PCAF to tackle liquidity challenges in power sector
•To be activated by Q1 2025, promises stable cash flow, transparency for DisCos
Power Consumer Assistance Fund (PCAF), established under the Electricity Act of 2023, has been unveiled as a strategic solution to address liquidity challenges in the Nigerian Electricity Supply Industry (NESI).
The fund is designed to provide targeted financial relief to electricity consumers while enabling Distribution Companies (DisCos) to charge cost-reflective tariffs.

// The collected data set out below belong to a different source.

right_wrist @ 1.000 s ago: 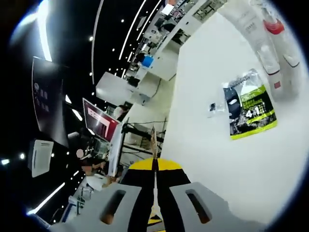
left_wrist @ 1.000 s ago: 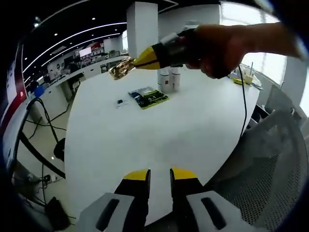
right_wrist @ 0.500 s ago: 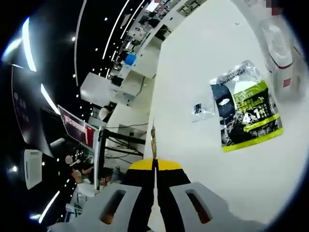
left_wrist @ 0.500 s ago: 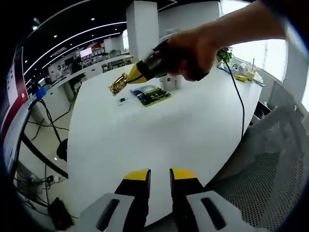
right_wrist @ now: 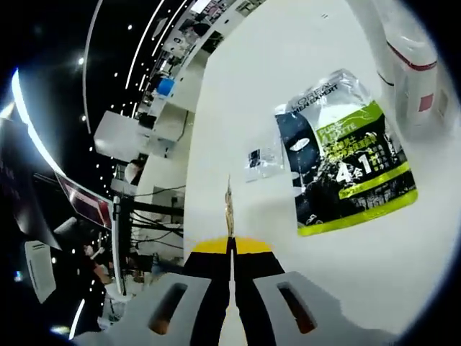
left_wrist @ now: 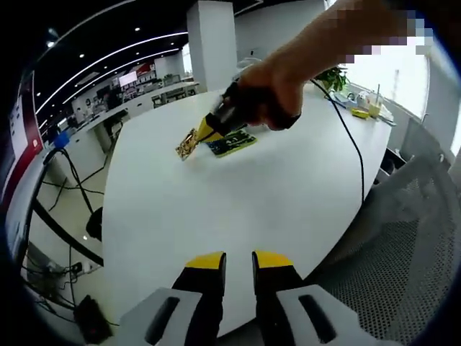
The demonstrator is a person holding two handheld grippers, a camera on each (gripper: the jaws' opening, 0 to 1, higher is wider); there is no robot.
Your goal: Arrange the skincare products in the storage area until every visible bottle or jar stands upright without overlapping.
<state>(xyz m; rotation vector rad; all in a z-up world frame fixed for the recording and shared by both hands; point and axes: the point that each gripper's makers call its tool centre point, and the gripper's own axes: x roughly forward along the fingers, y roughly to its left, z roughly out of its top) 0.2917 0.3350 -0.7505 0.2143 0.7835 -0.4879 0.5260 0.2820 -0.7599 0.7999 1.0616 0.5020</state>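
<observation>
My right gripper (left_wrist: 204, 134), held by a person's hand (left_wrist: 270, 94), hangs low over the white round table (left_wrist: 216, 209), shut on a thin gold sachet (left_wrist: 186, 145). In the right gripper view the same sachet (right_wrist: 229, 205) shows edge-on, rising from the closed jaws of my right gripper (right_wrist: 231, 245). A green and black packet (right_wrist: 346, 176) lies flat just to the right, with a small clear sachet (right_wrist: 261, 160) beside it. White bottles with red bands (right_wrist: 407, 65) stand past the packet. My left gripper (left_wrist: 238, 261) hovers at the table's near edge, open, nothing between its jaws.
A grey mesh chair (left_wrist: 403, 245) stands right of the table. A black cable (left_wrist: 354, 151) trails across the tabletop from the hand. A plant (left_wrist: 333, 76) and yellow items (left_wrist: 364, 112) sit at the far edge. Desks and black cables on the floor lie to the left.
The right gripper has come down and nearer with the gold sachet, now close above the table beside the green packet. The hand now hides the white bottles in the left gripper view.
</observation>
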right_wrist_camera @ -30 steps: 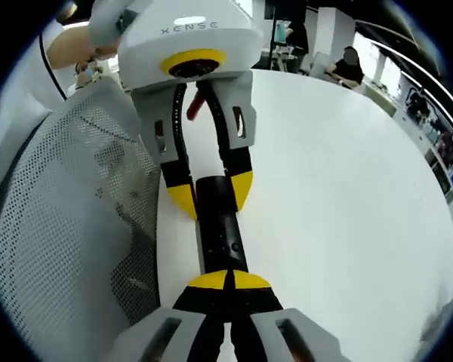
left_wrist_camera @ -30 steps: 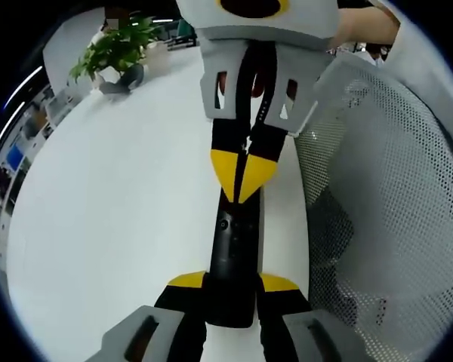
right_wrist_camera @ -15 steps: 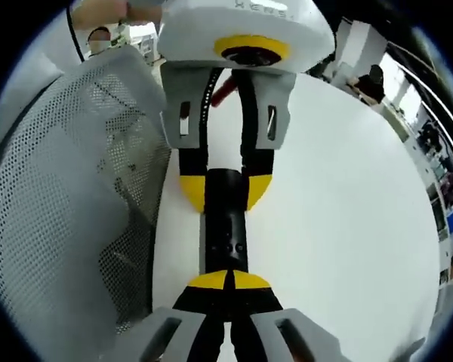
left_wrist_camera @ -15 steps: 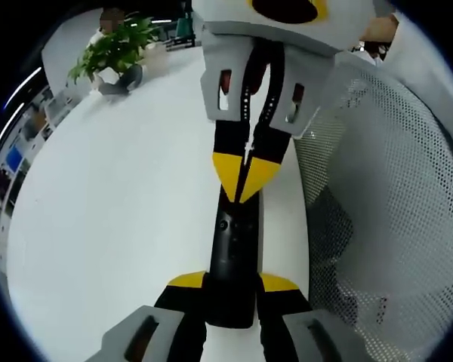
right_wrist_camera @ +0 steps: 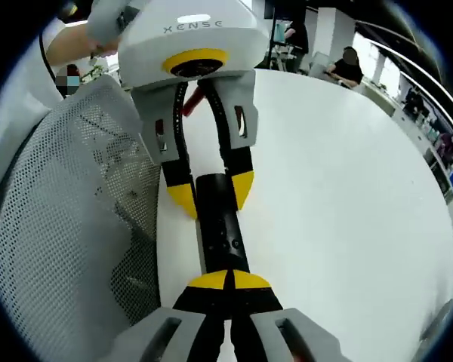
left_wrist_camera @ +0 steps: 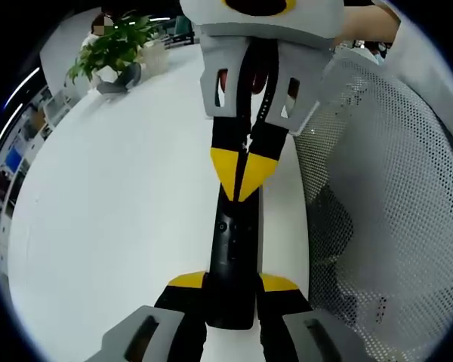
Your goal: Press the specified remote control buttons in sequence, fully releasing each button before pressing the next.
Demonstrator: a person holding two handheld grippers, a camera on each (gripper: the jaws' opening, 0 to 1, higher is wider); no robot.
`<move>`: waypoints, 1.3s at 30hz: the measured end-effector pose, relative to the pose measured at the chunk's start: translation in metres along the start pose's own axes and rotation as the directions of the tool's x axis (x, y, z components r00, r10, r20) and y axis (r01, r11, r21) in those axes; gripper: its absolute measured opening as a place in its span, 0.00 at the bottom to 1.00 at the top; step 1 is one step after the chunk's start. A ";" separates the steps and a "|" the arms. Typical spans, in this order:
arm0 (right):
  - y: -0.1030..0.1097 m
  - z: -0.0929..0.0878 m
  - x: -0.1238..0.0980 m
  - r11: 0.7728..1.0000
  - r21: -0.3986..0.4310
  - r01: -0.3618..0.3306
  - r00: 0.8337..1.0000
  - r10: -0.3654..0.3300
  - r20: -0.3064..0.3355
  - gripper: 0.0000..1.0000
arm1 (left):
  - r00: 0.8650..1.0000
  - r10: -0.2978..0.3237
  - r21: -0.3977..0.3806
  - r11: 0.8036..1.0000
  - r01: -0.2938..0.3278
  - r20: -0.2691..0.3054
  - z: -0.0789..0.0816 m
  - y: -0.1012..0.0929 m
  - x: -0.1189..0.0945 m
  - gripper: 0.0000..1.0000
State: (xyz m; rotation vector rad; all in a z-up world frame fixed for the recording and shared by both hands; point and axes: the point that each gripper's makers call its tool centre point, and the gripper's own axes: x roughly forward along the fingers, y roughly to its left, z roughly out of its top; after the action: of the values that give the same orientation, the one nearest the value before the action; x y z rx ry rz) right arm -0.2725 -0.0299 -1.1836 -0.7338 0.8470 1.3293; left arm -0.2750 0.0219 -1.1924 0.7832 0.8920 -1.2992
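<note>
L gripper (left_wrist_camera: 232, 290) clamps remote (left_wrist_camera: 231, 249) by its end, R gripper (right_wrist_camera: 228, 280) jaws closed, empty, tips on buttons: press straight down, then lift fully.

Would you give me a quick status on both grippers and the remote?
Left gripper shut on remote. Right gripper shut, tips on remote's other end. Mesh chair back alongside, nothing blocking.

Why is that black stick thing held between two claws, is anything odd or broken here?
Nothing stands out. The left gripper clamps one end of the black remote, and the right gripper presses shut tips on it. The white table shows no spill or damage.
</note>
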 end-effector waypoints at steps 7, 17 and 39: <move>0.001 -0.007 -0.004 1.000 -0.003 0.006 1.000 -0.006 -0.015 0.00 | 1.000 -0.002 -0.003 1.000 0.002 0.008 0.000 0.000 0.000 0.24; 0.000 -0.004 0.001 0.996 -0.082 0.039 0.997 -0.044 -0.070 0.00 | 1.000 -0.010 0.007 1.000 0.010 0.027 0.001 0.001 0.000 0.24; 0.000 0.001 0.004 0.997 -0.076 0.023 1.000 -0.022 0.006 0.00 | 1.000 -0.007 0.000 1.000 0.007 0.029 0.000 0.001 0.000 0.24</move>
State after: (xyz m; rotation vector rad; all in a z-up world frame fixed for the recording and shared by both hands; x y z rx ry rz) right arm -0.2723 -0.0270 -1.1864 -0.7969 0.7847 1.3489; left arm -0.2742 0.0216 -1.1922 0.7599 0.8720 -1.3131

This was announced in an article obtained by The Guardian. The challenges in NESI have escalated over time, largely due to the implementation of a frozen end-user tariff policy in December 2022. This policy resulted in a substantial disparity between cost-reflective tariffs and consumer rates, causing a monthly subsidy burden of N262 billion.
In April 2024, the Nigerian Electricity Regulatory Commission (NERC) implemented a temporary measure to unfreeze tariffs for Band A customers, who are assured of 20 hours of electricity daily. This intervention offered some relief by increasing market payments to 49.5 per cent and lowering the monthly subsidy burden to N153 billion.
By the close of 2024, market payments are expected to decrease, while subsidies are projected to rise to N200 billion, highlighting the pressing need for sustainable solutions.
NERC will oversee the fund’s implementation, with contributions drawn from the government and eligible customers. The initiative aims to ensure transparency and equitable distribution of benefits across the electricity sector.
Under PCAF, all electricity consumers will initially receive financial support to cushion the effects of macroeconomic volatility. Over time, the focus will shift to underprivileged customers, in line with Section 122(4) of the Electricity Act.
The fund guarantees a minimum monthly subsidy of N5,000 per customer, covering up to 25 kWh of electricity. Low-income consumers using less than this threshold will benefit from a full subsidy, ensuring affordability and promoting efficient energy use.
The fund will be financed through contributions from the government and eligible customers, with rates and durations determined by the Nigerian Electricity Regulatory Commission (NERC).
“NERC must work closely with DisCos, consumer advocacy groups and policymakers to ensure seamless implementation. Real-time monitoring and IT systems will be deployed to track service quality and compliance. Tariff revisions will reflect macroeconomic conditions, ensuring consumers are not overburdened,” it stated.
To be launched in the first quarter of 2025, PCAF is expected to stabiliseDisCos’ cash flow by enabling cost-reflective tariffs while fostering transparency and accountability in the sector.